"I've agreed that we shouldn't have a higher parking tax than New York," Kenney said. New York's parking tax is slightly higher than 18 percent.
Any cut would have to be offset with new tax revenue, he said. The parking industry has suggested several measures, including cracking down on more than 100 unregulated lots that pay no taxes.
Robert A. Zuritsky, president of Parkway, the parking management and real estate development company, said that in addition to paying $12 million more in taxes to the city in 2008, when the tax increased, lots and garages lost $30 million that year because of the recession.
"A $42 million hit in one year," said Zuritsky, who also heads the 17-member Philadelphia Parking Association.
Parkway went through its first-ever large-scale layoffs and wage freezes, he said. Business was down about 8 percent after the tax hike and has yet to recover fully.

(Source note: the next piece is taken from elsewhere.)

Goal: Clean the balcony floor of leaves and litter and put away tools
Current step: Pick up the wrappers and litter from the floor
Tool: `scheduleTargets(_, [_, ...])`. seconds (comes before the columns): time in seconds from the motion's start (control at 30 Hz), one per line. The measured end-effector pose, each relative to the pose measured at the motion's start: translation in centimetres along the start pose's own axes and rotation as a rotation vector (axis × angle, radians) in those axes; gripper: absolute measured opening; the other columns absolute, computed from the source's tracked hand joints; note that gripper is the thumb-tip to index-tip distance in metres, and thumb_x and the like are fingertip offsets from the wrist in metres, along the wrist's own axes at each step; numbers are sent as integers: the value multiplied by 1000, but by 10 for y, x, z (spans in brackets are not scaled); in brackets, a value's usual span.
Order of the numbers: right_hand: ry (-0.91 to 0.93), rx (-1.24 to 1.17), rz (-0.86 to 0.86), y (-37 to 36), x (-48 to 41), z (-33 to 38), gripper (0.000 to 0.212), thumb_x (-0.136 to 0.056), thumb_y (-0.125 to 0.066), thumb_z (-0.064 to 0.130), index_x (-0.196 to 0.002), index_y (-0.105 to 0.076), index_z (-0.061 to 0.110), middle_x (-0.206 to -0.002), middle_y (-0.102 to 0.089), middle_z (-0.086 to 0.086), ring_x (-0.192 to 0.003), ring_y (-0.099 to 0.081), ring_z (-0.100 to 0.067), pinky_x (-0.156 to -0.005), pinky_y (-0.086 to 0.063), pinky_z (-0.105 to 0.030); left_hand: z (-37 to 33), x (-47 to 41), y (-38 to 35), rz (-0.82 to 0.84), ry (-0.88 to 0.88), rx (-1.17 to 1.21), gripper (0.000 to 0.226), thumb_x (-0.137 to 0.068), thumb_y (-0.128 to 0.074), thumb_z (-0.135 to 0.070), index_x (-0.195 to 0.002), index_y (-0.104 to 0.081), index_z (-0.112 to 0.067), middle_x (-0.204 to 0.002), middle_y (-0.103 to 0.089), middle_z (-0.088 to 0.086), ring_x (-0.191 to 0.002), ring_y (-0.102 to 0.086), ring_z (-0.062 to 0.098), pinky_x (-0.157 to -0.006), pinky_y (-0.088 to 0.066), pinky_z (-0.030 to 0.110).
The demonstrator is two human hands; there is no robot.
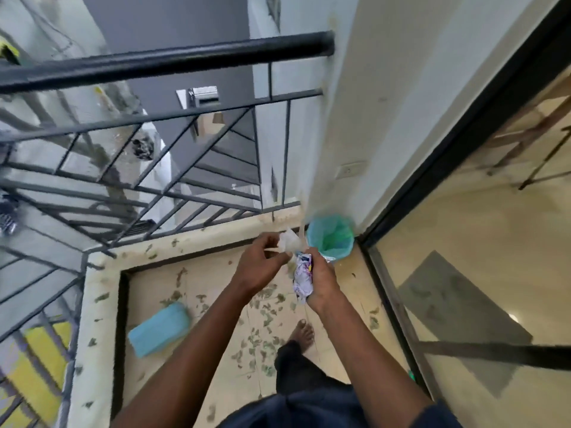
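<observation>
A crumpled white scrap point(289, 242) is pinched by the left grip point(262, 265), and a crumpled printed wrapper point(302, 281) is clasped in the curled fingers of the right grip point(323, 281). Both are held above the balcony floor point(145, 288), near the green-lined bin point(330, 239) (set in the corner by the wall). Leaves point(265, 319) are scattered over the tiles, and a flat blue object point(159, 329) is seen lying by the kerb.

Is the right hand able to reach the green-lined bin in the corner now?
Probably yes. The bin stands open-mouthed just ahead of the right hand, which grips a crumpled wrapper; nothing shows between them, though bending down may be needed.
</observation>
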State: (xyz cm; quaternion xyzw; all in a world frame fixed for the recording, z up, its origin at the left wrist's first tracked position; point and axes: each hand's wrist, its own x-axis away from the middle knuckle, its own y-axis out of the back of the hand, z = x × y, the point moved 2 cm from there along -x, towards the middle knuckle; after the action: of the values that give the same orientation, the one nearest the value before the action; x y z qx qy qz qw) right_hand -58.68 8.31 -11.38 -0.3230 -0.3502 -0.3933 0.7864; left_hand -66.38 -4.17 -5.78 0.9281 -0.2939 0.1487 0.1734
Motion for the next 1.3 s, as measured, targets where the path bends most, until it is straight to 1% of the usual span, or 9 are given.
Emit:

"We're hurting," Zuritsky said. "We need some relief. We hope the city hears us."
Parking rates have remained flat or even dropped since the tax increase, he said. Profit margins are so thin, he said, that companies cannot make improvements and investments.
One South Broad Street garage owned by Central Parking is using just the first floor because the elevators that had moved cars are old and need repairs, Zuritsky said.
"If we can't fix and maintain our garages and if we can't pay a decent wage, long term our industry is going to suffer," he said. "Business is still terrible. What's going to happen? I don't know."